**Exercise**: Everything in the listing should be restated word for word.
═══ Material provided ═══
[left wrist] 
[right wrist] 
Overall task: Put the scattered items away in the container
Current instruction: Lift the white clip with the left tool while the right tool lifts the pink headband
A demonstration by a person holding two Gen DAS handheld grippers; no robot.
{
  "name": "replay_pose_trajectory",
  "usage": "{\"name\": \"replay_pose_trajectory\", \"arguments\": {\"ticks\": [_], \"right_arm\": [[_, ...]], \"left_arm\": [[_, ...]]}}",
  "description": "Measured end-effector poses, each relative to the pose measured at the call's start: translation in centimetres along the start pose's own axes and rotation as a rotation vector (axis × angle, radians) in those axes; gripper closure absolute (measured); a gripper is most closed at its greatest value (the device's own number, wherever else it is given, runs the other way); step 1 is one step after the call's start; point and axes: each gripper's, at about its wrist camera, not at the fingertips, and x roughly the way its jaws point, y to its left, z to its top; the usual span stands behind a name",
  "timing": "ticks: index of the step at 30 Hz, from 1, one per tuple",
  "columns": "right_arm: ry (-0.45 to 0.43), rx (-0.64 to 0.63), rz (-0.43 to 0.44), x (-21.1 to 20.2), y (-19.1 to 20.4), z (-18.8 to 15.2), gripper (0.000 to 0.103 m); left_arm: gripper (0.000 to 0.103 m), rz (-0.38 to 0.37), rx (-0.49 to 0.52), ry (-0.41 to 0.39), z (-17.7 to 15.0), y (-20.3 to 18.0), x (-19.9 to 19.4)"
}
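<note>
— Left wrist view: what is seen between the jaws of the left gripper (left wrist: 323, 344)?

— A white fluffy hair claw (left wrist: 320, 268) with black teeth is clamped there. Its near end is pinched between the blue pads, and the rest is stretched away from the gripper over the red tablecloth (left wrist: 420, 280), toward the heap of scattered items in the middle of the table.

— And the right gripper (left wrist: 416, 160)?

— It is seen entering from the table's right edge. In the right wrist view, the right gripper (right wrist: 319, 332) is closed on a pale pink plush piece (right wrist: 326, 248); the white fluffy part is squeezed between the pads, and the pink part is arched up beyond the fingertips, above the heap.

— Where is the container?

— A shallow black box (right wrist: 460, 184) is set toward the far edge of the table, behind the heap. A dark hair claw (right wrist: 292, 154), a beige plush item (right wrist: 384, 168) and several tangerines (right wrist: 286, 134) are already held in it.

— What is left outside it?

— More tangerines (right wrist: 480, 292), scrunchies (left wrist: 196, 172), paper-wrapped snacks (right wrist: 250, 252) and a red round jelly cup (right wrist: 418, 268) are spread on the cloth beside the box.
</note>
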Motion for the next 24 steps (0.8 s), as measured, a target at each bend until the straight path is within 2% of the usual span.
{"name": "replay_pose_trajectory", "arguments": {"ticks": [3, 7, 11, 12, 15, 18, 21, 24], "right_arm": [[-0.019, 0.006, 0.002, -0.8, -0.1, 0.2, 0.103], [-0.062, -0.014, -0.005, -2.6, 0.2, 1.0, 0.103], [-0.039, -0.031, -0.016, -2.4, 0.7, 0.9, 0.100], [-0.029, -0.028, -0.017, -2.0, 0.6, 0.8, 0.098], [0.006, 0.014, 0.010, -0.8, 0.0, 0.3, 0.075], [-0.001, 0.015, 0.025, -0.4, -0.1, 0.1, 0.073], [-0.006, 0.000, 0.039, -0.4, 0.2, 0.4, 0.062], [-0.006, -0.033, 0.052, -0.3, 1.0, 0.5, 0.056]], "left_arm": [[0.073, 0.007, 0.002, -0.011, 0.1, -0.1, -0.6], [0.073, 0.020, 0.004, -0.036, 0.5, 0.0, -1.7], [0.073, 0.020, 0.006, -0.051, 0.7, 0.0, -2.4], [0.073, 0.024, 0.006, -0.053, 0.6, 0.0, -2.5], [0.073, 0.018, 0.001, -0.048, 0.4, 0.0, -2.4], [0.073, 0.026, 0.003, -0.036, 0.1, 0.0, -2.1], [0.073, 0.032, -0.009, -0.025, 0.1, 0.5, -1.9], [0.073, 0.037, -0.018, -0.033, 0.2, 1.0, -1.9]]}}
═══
**Final answer**:
[left wrist] 
[right wrist] 
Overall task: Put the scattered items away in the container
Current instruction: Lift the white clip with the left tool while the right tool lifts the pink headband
A demonstration by a person holding two Gen DAS handheld grippers; no robot.
{
  "name": "replay_pose_trajectory",
  "usage": "{\"name\": \"replay_pose_trajectory\", \"arguments\": {\"ticks\": [_], \"right_arm\": [[_, ...]], \"left_arm\": [[_, ...]]}}",
  "description": "Measured end-effector poses, each relative to the pose measured at the call's start: translation in centimetres along the start pose's own axes and rotation as a rotation vector (axis × angle, radians) in those axes; gripper closure absolute (measured); a gripper is most closed at its greatest value (the device's own number, wherever else it is given, runs the other way); step 1 is one step after the call's start; point and axes: each gripper's, at about its wrist camera, not at the fingertips, and x roughly the way its jaws point, y to its left, z to its top; the usual span stands behind a name",
  "timing": "ticks: index of the step at 30 Hz, from 1, one per tuple",
  "columns": "right_arm: ry (-0.45 to 0.43), rx (-0.64 to 0.63), rz (-0.43 to 0.44), x (-21.1 to 20.2), y (-19.1 to 20.4), z (-18.8 to 15.2), gripper (0.000 to 0.103 m); left_arm: gripper (0.000 to 0.103 m), rz (-0.38 to 0.37), rx (-0.49 to 0.52), ry (-0.41 to 0.39), z (-17.7 to 15.0), y (-20.3 to 18.0), x (-19.9 to 19.4)"
}
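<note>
— Left wrist view: what is seen between the jaws of the left gripper (left wrist: 323, 344)?

— A white fluffy hair claw (left wrist: 320, 268) with black teeth is clamped there. Its near end is pinched between the blue pads, and the rest is stretched away from the gripper over the red tablecloth (left wrist: 420, 280), toward the heap of scattered items in the middle of the table.

— And the right gripper (left wrist: 416, 160)?

— It is seen entering from the table's right edge. In the right wrist view, the right gripper (right wrist: 319, 332) is closed on a pale pink plush piece (right wrist: 326, 248); the white fluffy part is squeezed between the pads, and the pink part is arched up beyond the fingertips, above the heap.

— Where is the container?

— A shallow black box (right wrist: 460, 184) is set toward the far edge of the table, behind the heap. A dark hair claw (right wrist: 292, 154), a beige plush item (right wrist: 384, 168) and several tangerines (right wrist: 286, 134) are already held in it.

— What is left outside it?

— More tangerines (right wrist: 480, 292), scrunchies (left wrist: 196, 172), paper-wrapped snacks (right wrist: 250, 252) and a red round jelly cup (right wrist: 418, 268) are spread on the cloth beside the box.
</note>
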Motion for the next 24 steps (0.8 s), as measured, a target at each bend until the straight path is within 2% of the usual span.
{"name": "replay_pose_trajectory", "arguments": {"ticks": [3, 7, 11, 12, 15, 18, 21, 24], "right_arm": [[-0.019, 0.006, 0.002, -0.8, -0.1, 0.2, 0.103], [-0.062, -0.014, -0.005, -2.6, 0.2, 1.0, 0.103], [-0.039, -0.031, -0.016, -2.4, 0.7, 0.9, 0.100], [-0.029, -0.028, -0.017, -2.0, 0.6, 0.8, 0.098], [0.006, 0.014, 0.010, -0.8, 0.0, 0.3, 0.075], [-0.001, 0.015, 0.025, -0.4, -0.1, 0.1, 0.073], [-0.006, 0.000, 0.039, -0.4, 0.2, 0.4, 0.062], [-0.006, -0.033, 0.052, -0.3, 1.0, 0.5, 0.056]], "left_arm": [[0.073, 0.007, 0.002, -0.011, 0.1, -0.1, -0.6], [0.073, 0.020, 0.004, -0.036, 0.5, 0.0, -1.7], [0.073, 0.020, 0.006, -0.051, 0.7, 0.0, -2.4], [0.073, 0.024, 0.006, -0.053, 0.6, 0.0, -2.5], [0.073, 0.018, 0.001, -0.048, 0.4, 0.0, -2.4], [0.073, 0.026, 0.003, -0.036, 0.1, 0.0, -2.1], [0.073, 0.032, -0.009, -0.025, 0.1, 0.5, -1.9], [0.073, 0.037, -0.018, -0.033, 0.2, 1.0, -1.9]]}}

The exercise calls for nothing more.